Obamacare imposed some changes for health insurance companies. What are your thoughts on how the health insurance industry influences cost. Any changes to make there? So far, you have noted primary care doctors and "Big Pharma".

There is a lot of science behind it recently. And even Medicare is dipping their toes in the water WRT the Macra changes and how they will decrease/increase reimbursement for traditional Medicare FFS. New advanced primary care groups are really pushing the envelope here such as Iora, Chen Med, City Block and Caremore. Its emerging but results are promising. CMS has also published multiple studies base don their own ACO work.

Id argue insurers can help control costs through several channels (not exhaustive)....
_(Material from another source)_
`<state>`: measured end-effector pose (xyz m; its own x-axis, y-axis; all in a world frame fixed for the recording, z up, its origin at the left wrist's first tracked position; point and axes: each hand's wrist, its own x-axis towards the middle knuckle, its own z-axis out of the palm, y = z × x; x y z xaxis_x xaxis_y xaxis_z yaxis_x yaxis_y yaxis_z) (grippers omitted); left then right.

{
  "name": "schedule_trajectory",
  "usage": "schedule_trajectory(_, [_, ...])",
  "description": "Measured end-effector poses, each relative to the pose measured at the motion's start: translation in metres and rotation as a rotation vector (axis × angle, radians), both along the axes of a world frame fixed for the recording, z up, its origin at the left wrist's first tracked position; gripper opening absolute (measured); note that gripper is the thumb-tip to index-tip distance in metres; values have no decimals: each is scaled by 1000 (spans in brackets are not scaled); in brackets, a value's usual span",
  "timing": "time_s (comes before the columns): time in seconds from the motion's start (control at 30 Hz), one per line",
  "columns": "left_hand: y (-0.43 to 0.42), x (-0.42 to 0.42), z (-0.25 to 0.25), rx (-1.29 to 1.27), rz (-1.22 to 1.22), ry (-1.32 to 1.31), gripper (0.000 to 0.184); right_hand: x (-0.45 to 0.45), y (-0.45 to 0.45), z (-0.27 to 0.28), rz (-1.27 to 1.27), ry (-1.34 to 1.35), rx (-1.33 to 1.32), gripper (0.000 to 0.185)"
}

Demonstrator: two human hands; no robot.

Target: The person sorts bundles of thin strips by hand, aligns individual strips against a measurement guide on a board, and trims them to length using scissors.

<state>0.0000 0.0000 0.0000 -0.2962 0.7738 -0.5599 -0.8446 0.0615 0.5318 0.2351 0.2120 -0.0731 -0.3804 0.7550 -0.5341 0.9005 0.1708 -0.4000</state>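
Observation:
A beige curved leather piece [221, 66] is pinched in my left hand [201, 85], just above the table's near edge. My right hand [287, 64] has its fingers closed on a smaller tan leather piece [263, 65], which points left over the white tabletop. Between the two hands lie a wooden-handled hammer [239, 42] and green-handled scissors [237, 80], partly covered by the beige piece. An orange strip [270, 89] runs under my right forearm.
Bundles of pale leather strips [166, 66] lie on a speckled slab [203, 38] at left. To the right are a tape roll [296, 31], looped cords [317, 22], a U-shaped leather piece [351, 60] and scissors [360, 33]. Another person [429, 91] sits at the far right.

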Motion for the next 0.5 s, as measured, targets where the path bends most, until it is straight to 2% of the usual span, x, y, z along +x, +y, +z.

-Traditional mechanisms like medical policy, benefit design, fraud waste abuse, claims payment integrity programs, etc. These aren't sexy but are proven ways to control costs.

-Data analytics, like mentioned above. These programs have also been used to steer members to cheaper options for elective services.

-Advanced payment / value models which incent providers to deliver care and share in the savings they generate.

-Programs aimed at serving vulnerable populations. These include addressing social determinants like loneliness, transportation issues, food insecurity, etc.
 
Yep. That's their plan. "We've got this awesome thing, but the evil Democrats won't vote for it."
 
That’s a good summary of the Republican health care follies.
 

That’s a good summary of the Republican health care follies.


In any case, Republicans have demagogued themselves into a corner, and they know it. The late Republican senator John McCain arguably saved the party from itself by killing the last legislative attempt at “repeal and replace”; now that Trump has foolishly revived this losing battle, Republicans will be forced to return to shouting “Free markets!” into the wind, as though that will somehow produce a real policy.
 
They’d probably handle it like the NAFTA “overhaul” which was basically peel off the NAFTA logo and put a Trump sticker on. Repeal “Obamacare” and replace it with “Trumpcare” which is identical and costs the same but the key difference is this one isn’t filthy socialism and was a free market idea. Praise God for President Trump!